- [Data extracts]:
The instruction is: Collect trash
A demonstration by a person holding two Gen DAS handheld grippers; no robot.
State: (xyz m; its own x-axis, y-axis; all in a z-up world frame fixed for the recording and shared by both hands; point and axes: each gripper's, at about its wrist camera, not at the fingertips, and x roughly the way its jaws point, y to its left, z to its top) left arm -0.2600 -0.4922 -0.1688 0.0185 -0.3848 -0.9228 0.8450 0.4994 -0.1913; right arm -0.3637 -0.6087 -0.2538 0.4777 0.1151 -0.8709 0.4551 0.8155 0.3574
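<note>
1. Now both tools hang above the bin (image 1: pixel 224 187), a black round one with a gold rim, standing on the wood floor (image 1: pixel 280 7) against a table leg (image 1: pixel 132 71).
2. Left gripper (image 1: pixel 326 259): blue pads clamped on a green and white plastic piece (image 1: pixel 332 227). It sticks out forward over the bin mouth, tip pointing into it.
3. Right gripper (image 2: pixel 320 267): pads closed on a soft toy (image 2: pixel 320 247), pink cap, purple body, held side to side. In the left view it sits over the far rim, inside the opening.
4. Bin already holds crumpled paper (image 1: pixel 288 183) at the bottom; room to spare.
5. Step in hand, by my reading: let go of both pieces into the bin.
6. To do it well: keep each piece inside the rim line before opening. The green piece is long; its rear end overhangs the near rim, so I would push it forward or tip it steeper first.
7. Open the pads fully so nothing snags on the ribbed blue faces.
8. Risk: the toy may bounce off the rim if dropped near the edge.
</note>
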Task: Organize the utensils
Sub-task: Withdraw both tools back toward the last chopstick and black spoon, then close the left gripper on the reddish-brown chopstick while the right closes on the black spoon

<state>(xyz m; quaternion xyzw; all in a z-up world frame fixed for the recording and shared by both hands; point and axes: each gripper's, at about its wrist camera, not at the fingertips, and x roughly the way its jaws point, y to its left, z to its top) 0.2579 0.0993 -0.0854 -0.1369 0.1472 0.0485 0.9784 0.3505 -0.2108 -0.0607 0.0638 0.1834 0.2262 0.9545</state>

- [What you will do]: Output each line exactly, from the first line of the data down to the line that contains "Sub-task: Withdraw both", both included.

- [Answer area]:
The instruction is: Collect trash
A demonstration by a person holding two Gen DAS handheld grippers; no robot.
State: (xyz m; its own x-axis, y-axis; all in a z-up world frame fixed for the recording and shared by both hands; point and axes: each gripper's, at about its wrist camera, not at the fingertips, and x roughly the way its jaws point, y to its left, z to its top) left arm -0.2600 -0.4922 -0.1688 0.0185 -0.3848 -0.9228 0.8450 0.4994 -0.1913; right arm -0.3637 -0.6087 -0.2538 0.4777 0.1151 -0.8709 0.4551 0.8155 0.3574
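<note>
1. Now both tools hang above the bin (image 1: pixel 224 187), a black round one with a gold rim, standing on the wood floor (image 1: pixel 280 7) against a table leg (image 1: pixel 132 71).
2. Left gripper (image 1: pixel 326 259): blue pads clamped on a green and white plastic piece (image 1: pixel 332 227). It sticks out forward over the bin mouth, tip pointing into it.
3. Right gripper (image 2: pixel 320 267): pads closed on a soft toy (image 2: pixel 320 247), pink cap, purple body, held side to side. In the left view it sits over the far rim, inside the opening.
4. Bin already holds crumpled paper (image 1: pixel 288 183) at the bottom; room to spare.
5. Step in hand, by my reading: let go of both pieces into the bin.
6. To do it well: keep each piece inside the rim line before opening. The green piece is long; its rear end overhangs the near rim, so I would push it forward or tip it steeper first.
7. Open the pads fully so nothing snags on the ribbed blue faces.
8. Risk: the toy may bounce off the rim if dropped near the edge.
</note>
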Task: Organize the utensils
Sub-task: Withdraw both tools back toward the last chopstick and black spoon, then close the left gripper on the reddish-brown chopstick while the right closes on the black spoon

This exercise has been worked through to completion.